Well, the number of patches in the series is going in the wrong direction,
but I'm much happier with this version, which eschews the x86_platform
overrides entirely in favor of a fixed sequence for selecting the TSC/CPU
frequency "routine".

Given that previous versions had fatal NULL pointer deref bugs that affected
VMware and Xen, this series needs testing and acks from those maintainers.

The primary goal of this series to fix flaws with SNP and TDX guests where a
PV clock provided by the untrusted hypervisor is used instead of the secure
TSC that is controlled by trusted firmware.
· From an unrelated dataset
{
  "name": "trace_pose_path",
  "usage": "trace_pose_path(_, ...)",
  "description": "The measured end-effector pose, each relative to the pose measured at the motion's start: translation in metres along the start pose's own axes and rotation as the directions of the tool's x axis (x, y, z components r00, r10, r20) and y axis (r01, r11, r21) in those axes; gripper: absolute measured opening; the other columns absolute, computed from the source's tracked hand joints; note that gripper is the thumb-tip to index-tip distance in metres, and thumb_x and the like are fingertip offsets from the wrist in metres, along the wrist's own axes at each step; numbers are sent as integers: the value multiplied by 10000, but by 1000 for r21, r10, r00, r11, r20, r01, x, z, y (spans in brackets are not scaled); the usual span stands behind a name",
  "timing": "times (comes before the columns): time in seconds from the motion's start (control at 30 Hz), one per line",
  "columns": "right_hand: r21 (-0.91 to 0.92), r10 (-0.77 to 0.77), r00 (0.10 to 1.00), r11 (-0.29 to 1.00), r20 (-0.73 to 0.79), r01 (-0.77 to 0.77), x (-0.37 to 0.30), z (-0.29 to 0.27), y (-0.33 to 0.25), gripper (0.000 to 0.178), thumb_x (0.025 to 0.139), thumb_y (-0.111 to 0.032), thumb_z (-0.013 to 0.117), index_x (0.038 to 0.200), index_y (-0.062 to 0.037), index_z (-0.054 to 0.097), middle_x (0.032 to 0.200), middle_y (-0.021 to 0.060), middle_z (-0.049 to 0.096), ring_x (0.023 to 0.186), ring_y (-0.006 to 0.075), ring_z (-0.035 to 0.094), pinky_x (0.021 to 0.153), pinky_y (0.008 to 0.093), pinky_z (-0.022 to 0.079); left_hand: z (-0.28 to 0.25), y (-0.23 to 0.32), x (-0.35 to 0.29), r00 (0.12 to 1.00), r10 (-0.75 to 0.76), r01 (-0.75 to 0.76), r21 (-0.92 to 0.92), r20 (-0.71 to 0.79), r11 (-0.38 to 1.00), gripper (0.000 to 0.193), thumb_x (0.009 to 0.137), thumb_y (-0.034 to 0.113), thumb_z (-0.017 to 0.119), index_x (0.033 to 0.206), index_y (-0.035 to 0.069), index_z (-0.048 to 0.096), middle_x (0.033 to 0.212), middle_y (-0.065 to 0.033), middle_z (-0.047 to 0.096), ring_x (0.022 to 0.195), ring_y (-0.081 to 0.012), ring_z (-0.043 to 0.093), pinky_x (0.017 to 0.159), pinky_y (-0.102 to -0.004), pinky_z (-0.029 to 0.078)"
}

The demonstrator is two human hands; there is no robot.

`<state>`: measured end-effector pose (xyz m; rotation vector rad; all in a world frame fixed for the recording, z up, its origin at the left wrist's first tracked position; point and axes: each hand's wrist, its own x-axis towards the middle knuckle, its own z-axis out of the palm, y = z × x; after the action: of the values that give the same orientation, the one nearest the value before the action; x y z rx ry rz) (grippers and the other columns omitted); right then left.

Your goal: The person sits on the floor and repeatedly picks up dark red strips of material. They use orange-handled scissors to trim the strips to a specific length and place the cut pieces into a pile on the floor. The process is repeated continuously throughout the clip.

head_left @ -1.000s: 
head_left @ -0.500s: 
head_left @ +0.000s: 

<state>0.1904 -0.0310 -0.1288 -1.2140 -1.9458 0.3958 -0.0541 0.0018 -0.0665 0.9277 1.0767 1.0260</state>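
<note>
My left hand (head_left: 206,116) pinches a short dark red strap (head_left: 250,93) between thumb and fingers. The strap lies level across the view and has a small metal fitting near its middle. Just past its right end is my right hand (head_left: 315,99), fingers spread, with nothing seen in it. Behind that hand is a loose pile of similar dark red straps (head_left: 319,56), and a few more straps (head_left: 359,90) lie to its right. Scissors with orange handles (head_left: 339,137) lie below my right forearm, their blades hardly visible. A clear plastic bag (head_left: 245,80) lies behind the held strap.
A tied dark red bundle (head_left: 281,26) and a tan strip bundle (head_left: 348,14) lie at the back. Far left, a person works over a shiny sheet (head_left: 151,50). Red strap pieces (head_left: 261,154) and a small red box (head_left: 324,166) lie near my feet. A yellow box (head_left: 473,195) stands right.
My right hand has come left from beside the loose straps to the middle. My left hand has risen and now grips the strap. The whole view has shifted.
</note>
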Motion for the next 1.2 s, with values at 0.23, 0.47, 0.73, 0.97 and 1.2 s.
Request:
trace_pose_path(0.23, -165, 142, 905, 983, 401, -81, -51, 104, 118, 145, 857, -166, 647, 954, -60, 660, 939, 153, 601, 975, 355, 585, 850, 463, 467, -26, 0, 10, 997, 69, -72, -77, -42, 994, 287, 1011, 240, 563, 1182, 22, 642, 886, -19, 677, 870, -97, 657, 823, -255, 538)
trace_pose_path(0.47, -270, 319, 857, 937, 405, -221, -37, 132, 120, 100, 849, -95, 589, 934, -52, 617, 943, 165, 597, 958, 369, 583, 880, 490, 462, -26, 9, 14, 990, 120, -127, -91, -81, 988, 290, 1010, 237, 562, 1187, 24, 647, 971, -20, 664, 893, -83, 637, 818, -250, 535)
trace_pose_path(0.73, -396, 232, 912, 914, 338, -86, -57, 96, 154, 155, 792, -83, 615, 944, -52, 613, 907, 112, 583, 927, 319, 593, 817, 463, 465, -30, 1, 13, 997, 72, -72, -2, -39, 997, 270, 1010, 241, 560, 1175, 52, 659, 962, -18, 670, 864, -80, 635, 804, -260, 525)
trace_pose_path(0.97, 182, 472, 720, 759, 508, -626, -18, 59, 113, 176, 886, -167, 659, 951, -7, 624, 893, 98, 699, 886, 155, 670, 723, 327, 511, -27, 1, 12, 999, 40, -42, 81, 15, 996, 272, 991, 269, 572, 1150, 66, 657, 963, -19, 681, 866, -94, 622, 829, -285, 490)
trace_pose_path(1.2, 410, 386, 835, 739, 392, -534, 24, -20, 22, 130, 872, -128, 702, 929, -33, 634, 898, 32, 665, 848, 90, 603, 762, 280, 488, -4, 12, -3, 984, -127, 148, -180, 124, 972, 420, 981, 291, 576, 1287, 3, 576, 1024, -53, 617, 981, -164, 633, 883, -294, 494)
The secondary goal is modernize running under KVM.  Currently, KVM guests will
use TSC for clocksource, but not sched_clock.  And Linux-as-a-KVM-guest doesn't
support paravirt enumeration of the TSC/APIC frequencies, even though QEMU
provides that information by default.

The tertiary goal is to clean up the PV clock code to deduplicate logic across
hypervisors, and to hopefully make it all easier to maintain going forward.
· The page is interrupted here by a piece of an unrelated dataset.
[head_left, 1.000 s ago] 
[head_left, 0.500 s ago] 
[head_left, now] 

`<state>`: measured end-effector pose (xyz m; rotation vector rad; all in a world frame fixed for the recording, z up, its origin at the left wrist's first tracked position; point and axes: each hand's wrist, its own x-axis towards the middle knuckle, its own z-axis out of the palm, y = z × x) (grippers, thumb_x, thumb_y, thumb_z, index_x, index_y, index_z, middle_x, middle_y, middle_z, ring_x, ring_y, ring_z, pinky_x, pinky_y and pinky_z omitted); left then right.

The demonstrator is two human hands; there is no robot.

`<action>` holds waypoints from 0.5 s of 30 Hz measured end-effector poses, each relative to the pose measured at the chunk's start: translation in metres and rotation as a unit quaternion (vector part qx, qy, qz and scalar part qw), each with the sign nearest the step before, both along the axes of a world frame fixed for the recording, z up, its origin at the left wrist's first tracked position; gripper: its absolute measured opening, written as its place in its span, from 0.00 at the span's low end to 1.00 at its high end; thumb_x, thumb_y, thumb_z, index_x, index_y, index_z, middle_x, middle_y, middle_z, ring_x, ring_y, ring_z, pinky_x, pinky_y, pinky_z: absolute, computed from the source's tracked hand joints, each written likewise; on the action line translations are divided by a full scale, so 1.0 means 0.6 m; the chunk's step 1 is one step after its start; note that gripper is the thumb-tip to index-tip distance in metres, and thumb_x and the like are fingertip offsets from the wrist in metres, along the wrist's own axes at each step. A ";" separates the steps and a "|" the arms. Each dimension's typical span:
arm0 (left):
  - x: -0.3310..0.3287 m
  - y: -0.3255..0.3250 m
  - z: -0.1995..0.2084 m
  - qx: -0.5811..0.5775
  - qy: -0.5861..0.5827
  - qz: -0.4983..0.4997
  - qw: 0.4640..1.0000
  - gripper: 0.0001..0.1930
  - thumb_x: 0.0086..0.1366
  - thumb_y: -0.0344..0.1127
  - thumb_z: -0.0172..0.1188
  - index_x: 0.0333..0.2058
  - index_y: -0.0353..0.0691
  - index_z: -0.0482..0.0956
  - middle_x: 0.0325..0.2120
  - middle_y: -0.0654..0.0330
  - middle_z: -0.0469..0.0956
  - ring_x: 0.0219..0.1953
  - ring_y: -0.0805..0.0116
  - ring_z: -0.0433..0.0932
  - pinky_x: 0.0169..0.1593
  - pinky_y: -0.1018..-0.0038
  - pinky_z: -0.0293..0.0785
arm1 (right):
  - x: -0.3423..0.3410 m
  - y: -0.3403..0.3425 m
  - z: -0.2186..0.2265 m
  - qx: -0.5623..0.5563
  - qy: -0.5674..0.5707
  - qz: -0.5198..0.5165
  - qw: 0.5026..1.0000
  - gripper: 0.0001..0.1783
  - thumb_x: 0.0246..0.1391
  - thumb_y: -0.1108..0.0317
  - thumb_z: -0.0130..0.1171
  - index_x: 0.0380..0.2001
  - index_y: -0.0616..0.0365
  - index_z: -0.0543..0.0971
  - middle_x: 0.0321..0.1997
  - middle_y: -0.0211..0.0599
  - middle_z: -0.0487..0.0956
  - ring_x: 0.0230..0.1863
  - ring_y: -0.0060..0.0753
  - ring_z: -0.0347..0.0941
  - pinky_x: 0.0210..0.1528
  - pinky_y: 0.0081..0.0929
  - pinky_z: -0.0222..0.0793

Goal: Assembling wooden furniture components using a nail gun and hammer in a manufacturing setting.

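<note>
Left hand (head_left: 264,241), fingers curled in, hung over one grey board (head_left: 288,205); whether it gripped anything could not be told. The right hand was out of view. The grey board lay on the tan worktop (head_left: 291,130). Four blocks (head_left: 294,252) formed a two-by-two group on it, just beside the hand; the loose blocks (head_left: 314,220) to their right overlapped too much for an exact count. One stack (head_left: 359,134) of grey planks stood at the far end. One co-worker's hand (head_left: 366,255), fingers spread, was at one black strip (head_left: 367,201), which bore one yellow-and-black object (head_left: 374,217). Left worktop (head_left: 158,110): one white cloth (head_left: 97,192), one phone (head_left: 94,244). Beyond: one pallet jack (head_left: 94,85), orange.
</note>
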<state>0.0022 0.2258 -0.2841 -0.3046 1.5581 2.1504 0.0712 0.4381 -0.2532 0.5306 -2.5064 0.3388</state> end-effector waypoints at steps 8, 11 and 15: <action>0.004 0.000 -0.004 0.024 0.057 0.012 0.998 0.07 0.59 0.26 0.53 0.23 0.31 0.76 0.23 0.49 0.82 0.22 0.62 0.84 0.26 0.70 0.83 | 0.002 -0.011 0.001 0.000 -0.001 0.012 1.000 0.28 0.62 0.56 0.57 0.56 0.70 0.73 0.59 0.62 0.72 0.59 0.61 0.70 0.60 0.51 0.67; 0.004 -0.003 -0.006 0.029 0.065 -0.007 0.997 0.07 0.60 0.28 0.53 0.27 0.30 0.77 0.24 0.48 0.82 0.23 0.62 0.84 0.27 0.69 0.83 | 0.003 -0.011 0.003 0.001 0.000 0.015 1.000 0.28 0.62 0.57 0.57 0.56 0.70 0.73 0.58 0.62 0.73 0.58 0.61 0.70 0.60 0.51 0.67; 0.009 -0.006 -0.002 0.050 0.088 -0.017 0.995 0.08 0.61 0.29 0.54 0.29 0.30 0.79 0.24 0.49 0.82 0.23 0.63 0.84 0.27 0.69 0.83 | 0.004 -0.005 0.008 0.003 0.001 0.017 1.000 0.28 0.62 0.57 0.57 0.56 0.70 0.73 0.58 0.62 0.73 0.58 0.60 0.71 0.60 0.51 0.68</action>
v4 also adds a quaternary goal of cleaning up the TSC calibration code, which
was made stupidly hard to follow by hypervisor code mixing in with the native
calibration routines, instead of being implemented as a pure alternative.

Lots more background on the SNP/TDX motiviation:
https://lore.kernel.org/all/20250106124633.1418972-13-nikunj@amd.com

As before, I deliberately omitted jailhouse-dev@googlegroups.com from the To/Cc,
as those emails bounced on v1, AFAICT nothing has changed.

Note, I deliberately didn't collect a few reviews as the patches changed quite
a bit from what was reviewed in v3.

v4:
 - Use x86_init_noop() to skip save/restore on VMware and Xen instead of
   nullifying x86_platform.{save,restore}_sched_clock_state. [Sashiko]
 - Use '0' to indicate "failure" when getting the CPU frequency from CPUID, to
   avoid using an out-param and thus make it all but impossible to
   unintentionally clobber the global cpu_khz (which v3 did). [Sashiko]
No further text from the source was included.